Mess in, Mess Out: How Low Quality Data Ruins Your Analytics

Mess in, Mess Out: How Low Quality Data Ruins Your Analytics

MANTA Business
September 9, 2019
Tomáš Krátký

A few days ago, I found an interesting article published by Moshe Kranc, CTO at Ness Digital Engineering, on Aug 1, 2019, at InformationWeek. He did an excellent job of reminding us all that with low-quality data the only result anyone can expect from analytics is a mess (mess in, mess out).

I do not agree with his terminology when he says that “data is clean by instituting a set of capabilities and processes known collectively as data governance.” This contributes to the never-ending terminology war between what data governance really is and what the traditional term data management means. But it is a very minor issue.

What is more interesting is another sentence at the beginning of Moshe’s post addressing one of the benefits of data lineage: “standardization of the business vocabulary and terminology, which facilitates clear communication across business units.”

Lineage or Business Glossary—Which Goes First?

While almost every DG vendor tells you that data lineage is something too technical for the initial phases of your data governance program and that you should start with more “fundamental” tasks (like building your business glossary, for example), Moshe says something different—in order to understand your business terms and how they relate to each other, data lineage is essential. Because it shows you your data’s real journey; it helps you understand how different KPIs or critical data elements in your reports and dashboards are calculated and using what data. This is necessary to eliminate misunderstandings between different teams and units and build a high-quality business catalog.

We very often see teams starting with a DG tool, trying to implement basic processes and build a business vocabulary, manually analyzing lineage to decipher relationships among different terms, real data elements duplicated and distributed across so many different domains and systems.

Three Types of Lineage

The main part of the article is all about different types of lineage. Moshe sees three of them: decoded lineage (getting metadata from the code manipulating data), data similarity lineage (getting lineage by examining data and schemas), and manual lineage mapping. We wrote a similar article a year ago with one more type of lineage—check it out here. Moshe builds a list of pros and cons for each approach, a very good one. But I feel it is important to share a slightly different opinion.

Decoded Lineage as a Holy Grail (Or Not?)

Let’s start with decoded lineage first. One objection is that developing scanners for all technologies is impossible (very hard). That is true. But there are different approaches, and a solid data lineage platform should support them all, if possible. Besides traditional scanning, it is also possible to extend the existing code base with extra logging or to use a specialized library to monitor your calls and transformations in the code so you can see useful information. It is never as detailed as true decoded lineage, but it is still good enough. (We call it execution lineage.)

Another objection is that code versions change over time, so your analysis of the current code’s data flow may miss an important flow that has since been superseded. True again, but that is why every data lineage platform should support versioning so you can see changes in your lineage over time, compare lineage, and do other fun things for DevOps (or DataDevOps? or DataOps? [I am confused with so many new buzzwords]), security, or compliance reporting.

Dynamic code is a traditional objection that has already been resolved. What is more interesting are commands directly executed by DBA (to fix something, for example). But these are also easily resolved with execution lineage using specialized logs, for example (see above). Basic processes are necessary to make it possible, but nothing dramatic.
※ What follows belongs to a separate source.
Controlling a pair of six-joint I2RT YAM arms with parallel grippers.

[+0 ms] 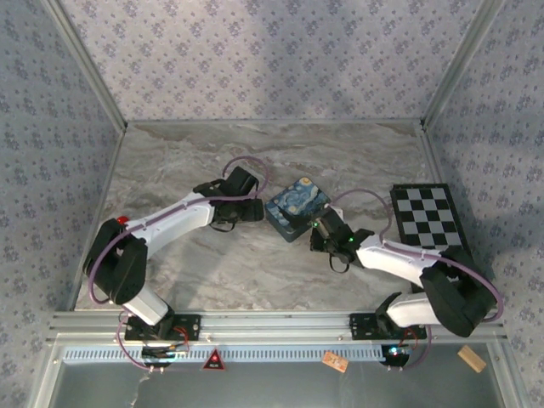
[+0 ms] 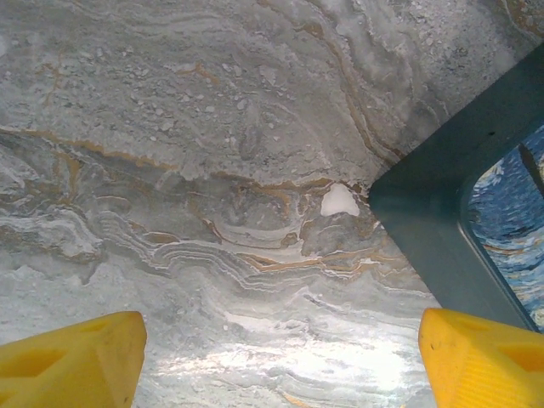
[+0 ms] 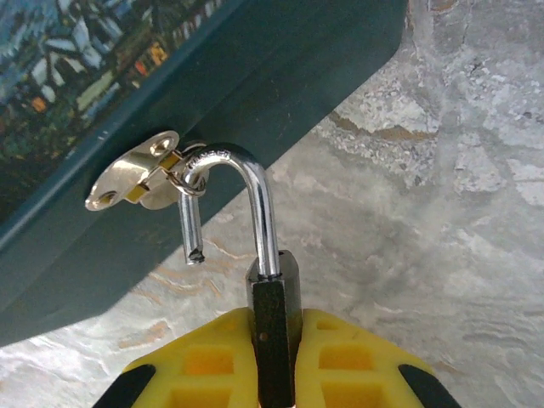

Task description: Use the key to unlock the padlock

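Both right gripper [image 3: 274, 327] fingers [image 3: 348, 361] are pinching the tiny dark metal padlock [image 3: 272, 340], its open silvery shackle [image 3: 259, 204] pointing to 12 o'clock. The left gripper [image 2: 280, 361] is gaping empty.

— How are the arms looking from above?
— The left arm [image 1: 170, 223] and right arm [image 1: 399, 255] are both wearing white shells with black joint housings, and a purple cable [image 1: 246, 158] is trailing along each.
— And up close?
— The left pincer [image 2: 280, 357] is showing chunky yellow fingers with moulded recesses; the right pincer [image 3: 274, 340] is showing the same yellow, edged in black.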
I was a bit confused by another objection—a decoded lineage tool will faithfully capture what the code does without raising a red flag (if the code violates GDPR rules, for example). I do not understand why this is wrong. I believe it is the only right thing to do—to reveal what is really happening so it can be detected and fixed. Typically, with the manual approach, we too often see people creating so-called make-believe lineage (lineage as they think it is instead of true lineage). And yes, the really important issue is how to use lineage information to detect possible violations of company policy. That is why a data lineage platform should offer you a way to build quality rules or a way to build them in your DQ tool and execute them against your data lineage platform.
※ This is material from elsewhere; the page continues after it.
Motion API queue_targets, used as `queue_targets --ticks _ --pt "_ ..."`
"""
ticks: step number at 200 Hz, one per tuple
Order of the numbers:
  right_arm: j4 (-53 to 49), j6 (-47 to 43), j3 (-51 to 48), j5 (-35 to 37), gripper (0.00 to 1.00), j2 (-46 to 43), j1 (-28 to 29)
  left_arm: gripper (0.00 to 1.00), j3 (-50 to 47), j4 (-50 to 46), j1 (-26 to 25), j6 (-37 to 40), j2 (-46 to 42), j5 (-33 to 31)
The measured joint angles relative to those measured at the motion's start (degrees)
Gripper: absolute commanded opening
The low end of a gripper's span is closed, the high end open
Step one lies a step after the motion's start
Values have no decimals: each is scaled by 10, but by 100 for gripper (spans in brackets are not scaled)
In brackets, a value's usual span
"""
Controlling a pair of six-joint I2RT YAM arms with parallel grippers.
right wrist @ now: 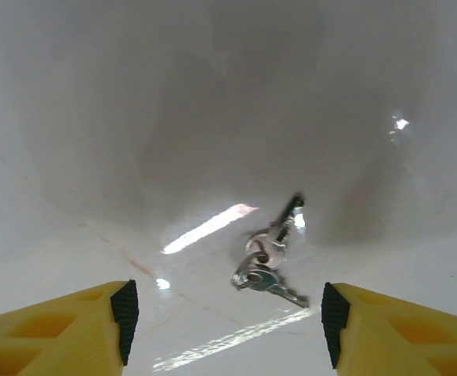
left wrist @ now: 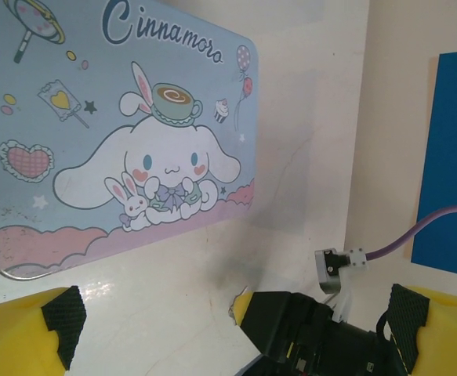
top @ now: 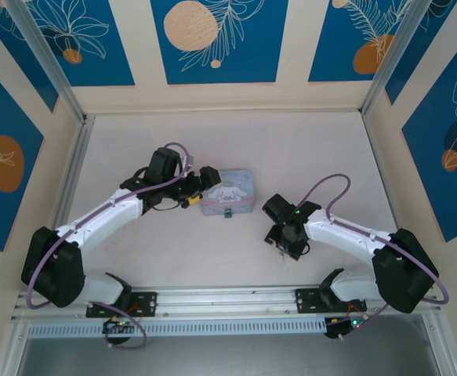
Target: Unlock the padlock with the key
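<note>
The key [right wrist: 269,265] is one of two small metal keys on a ring, lying flat on the pale table. My right gripper [right wrist: 228,325] hovers just above it, open, with the keys between and slightly ahead of its yellow fingers [right wrist: 71,329]. In the top view the right gripper [top: 281,237] points down at the table right of centre. The padlock [top: 228,212] is a tiny dark thing at the near edge of the pale blue cartoon box [top: 226,190]. My left gripper [top: 200,190] sits at the box's left side, open and holding nothing [left wrist: 234,325].
The cartoon-printed box [left wrist: 118,133] lies flat at the upper left of the left wrist view. The right arm's black wrist and purple cable [left wrist: 416,235] show beyond it. Aluminium posts and patterned walls [top: 212,39] enclose the table on three sides.
</note>
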Motion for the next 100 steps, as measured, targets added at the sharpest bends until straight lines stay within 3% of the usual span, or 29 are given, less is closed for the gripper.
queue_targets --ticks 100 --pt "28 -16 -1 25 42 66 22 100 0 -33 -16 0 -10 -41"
Another confusing part is about duplicates in data. Two different processes work with the same data element and create a duplicate (for example, two duplicate data elements used in different reports instead of only one used by all reports). Yes, that happens very often, but it is not a reason to stop using the decoded lineage approach there. And even better—it is possible to detect duplicates by comparing processes/workflows and associated sources of data. MANTA is also able to understand calculations you have in the code (see our post about transformation logic), so comparing different processes for duplications is getting even easier.

Data Similarity Lineage

I agree with everything in that part. A lot of vendors try to trick customers by using this approach. The results can only be good in a very limited environment without too much complexity or logic. Another major issue is that there are no details about the transformations and calculations used to move and change data, which is very limiting for all super interesting use cases like impact and root-cause analyses, incident management, DevOps, and migration projects.
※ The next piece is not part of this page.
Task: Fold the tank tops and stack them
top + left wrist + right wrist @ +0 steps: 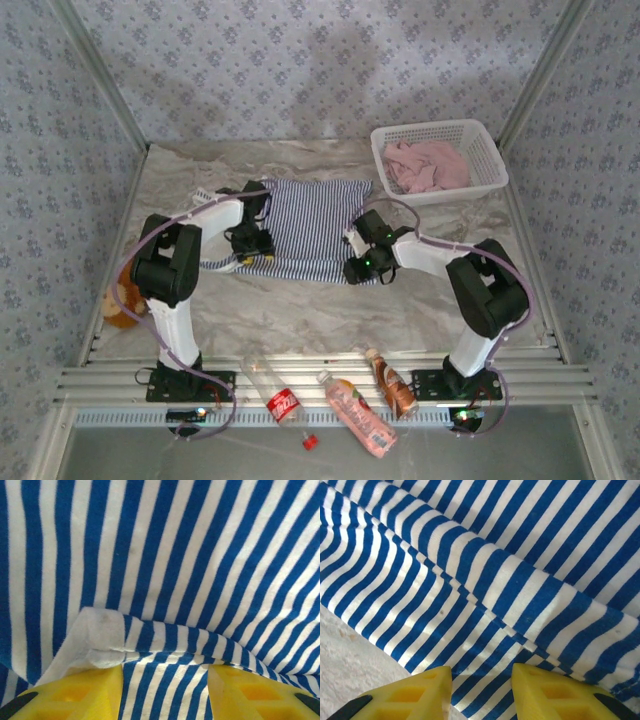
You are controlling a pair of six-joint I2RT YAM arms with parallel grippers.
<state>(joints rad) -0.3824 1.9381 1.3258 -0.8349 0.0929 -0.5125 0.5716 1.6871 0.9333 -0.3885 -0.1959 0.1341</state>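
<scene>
Navy-and-white striped tank top (pixel 310 225): soft, thin-striped cloth spread flat mid-table, its near edge at both grippers.
Left gripper (pixel 250 243): at the top's near left edge; yellow fingers (pixel 75 690) stand apart, and a turned-up hem fold with a fuzzy white underside lies across the gap.
Right gripper (pixel 362 268): at the near right corner; its jaws are parted less widely, gripping nothing, with rippled creases just ahead.
Dusty pink tank top (pixel 425 165): crumpled inside a white plastic lattice basket (pixel 495 165), far right, well apart from both grippers.
Table (pixel 300 310): pale, marbled surface.
</scene>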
My opinion is that this type of lineage is satisfactory for basic governance use cases, but no real automation can be achieved if this is the major approach. On the other hand, we see this approach as complementary to decoded lineage for scenarios where no code (in any form) is available—for example, when sending data via email or copying data manually.

Manual Lineage Mapping

Manual is always make-believe lineage—how people see it, and not what the lineage really is. You cannot mix design (where manual is the right way) and reality. Lineage that differs from reality is of no help if you want to use it every day to increase your productivity and reduce risks. Another very important aspect, very often ignored by data officers, is that people do not enjoy doing boring very routine work like manually analyzing the environment and getting lineage from there. Manual is always part of the picture (to fix things that are simply not supported by the lineage platform), but it should be as tiny as possible.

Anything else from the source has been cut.